# GHQ Tractor



## wsboyette (Jan 25, 2014)

Just completed assembly & painting of my tiniest project ever - a GHQ MT-A farm tractor kit. Most difficult, tedious job I've ever tackled ! As you can see, my painting of the tyres was a little shaky........


----------



## Big Ed (Jun 16, 2009)

Looks good, if you want to cover some of the oops weather it with mud.

A little glue and dirt make up some mud and roll it through, splatter it up a little on the body.


----------



## raleets (Jan 2, 2011)

I certainly tip my hat to you N-scale guys. WOW! How you can work on stuff that small is beyond me. I do HO, and that has now become a challenge.
Great work!
Bob


----------



## wsboyette (Jan 25, 2014)

raleets said:


> I certainly tip my hat to you N-scale guys. WOW! How you can work on stuff that small is beyond me.

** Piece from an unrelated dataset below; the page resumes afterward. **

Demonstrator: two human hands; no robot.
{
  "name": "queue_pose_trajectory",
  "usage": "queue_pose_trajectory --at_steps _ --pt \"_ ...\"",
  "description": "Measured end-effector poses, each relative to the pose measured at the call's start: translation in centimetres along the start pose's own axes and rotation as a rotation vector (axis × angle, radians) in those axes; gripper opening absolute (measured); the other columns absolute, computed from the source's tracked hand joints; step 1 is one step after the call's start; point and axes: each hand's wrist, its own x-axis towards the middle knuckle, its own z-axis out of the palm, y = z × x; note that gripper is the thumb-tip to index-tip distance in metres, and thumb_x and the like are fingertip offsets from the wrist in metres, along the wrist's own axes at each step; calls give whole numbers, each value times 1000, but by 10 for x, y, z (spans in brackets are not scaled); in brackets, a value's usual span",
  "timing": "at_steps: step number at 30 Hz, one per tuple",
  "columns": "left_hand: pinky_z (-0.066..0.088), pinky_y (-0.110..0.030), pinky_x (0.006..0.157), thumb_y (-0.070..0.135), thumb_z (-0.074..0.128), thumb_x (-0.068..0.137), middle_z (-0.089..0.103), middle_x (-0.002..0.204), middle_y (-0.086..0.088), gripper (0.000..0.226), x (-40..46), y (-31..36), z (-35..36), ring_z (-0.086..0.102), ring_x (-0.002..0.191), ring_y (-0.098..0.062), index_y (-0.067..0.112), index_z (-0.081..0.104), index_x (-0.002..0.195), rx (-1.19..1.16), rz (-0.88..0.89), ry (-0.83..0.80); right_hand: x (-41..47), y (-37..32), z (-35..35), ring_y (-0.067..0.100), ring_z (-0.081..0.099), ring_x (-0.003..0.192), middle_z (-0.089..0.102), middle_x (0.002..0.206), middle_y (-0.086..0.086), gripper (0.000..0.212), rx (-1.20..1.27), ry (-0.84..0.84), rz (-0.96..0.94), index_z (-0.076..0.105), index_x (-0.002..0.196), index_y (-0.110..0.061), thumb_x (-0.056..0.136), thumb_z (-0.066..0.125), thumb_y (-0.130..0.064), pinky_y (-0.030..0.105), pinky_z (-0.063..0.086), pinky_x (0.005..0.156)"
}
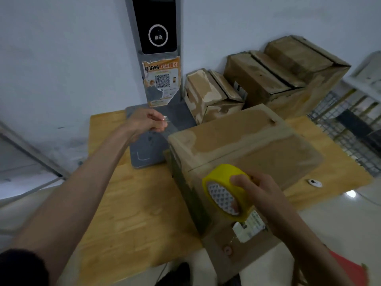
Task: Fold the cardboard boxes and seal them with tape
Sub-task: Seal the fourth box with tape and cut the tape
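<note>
Three cardboard boxes (243,145) (210,93) (284,73) — one yellow tape roll (226,182).

A: Where could a hand pass?
B: Over the bare front-left of the pale wooden worktop (127,203).
A: What blocks it?
B: The big brown cardboard box (243,145) to the right, and the grey metal stand (152,100) behind.

A torn orange paper sticker (161,81) on the grey metal upright stand (156,58) carried a black-and-white QR code (162,81) and a heading in Chinese characters, of which "份码" could be made out while the rest was too blurred to read. A white printed label (248,226) stuck on the near side of the brown cardboard box (243,145) bore small print too fine to read.
</note>
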Motion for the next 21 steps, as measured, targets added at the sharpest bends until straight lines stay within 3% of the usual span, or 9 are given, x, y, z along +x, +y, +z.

I do HO, and that has now become a challenge.
> Great work!
> Bob


Thanks, it is 100x more difficult than working in O scale ! A daunting challenge indeed !


----------



## wsboyette (Jan 25, 2014)

big ed said:


> Looks good, if you want to cover some of the oops weather it with mud.
> 
> A little glue and dirt make up some mud and roll it through, splatter it up a little on the body.


Oh, I see how you muddied your dump truck there. Nice scene !


----------



## Big Ed (Jun 16, 2009)

wsboyette said:


> Oh, I see how you muddied your dump truck there. Nice scene !



Nice scene? 
You see the locomotives parked on Main street? :laugh:

I took that picture to add in here, http://www.modeltrainforum.com/showthread.php?t=7158
I was just taking pictures of some of my N locomotives.
I should have moved them off of Main street.


----------



## wsboyette (Jan 25, 2014)

I see you have a pile of stuff waiting to put together on a layout like I do.... I had one of those pretty Heljan roundhouses like yours, but had to sell it and buy an Atlas roundhouse kit to fit my Atlas turntable. I'm still building buildings & things for mine....


----------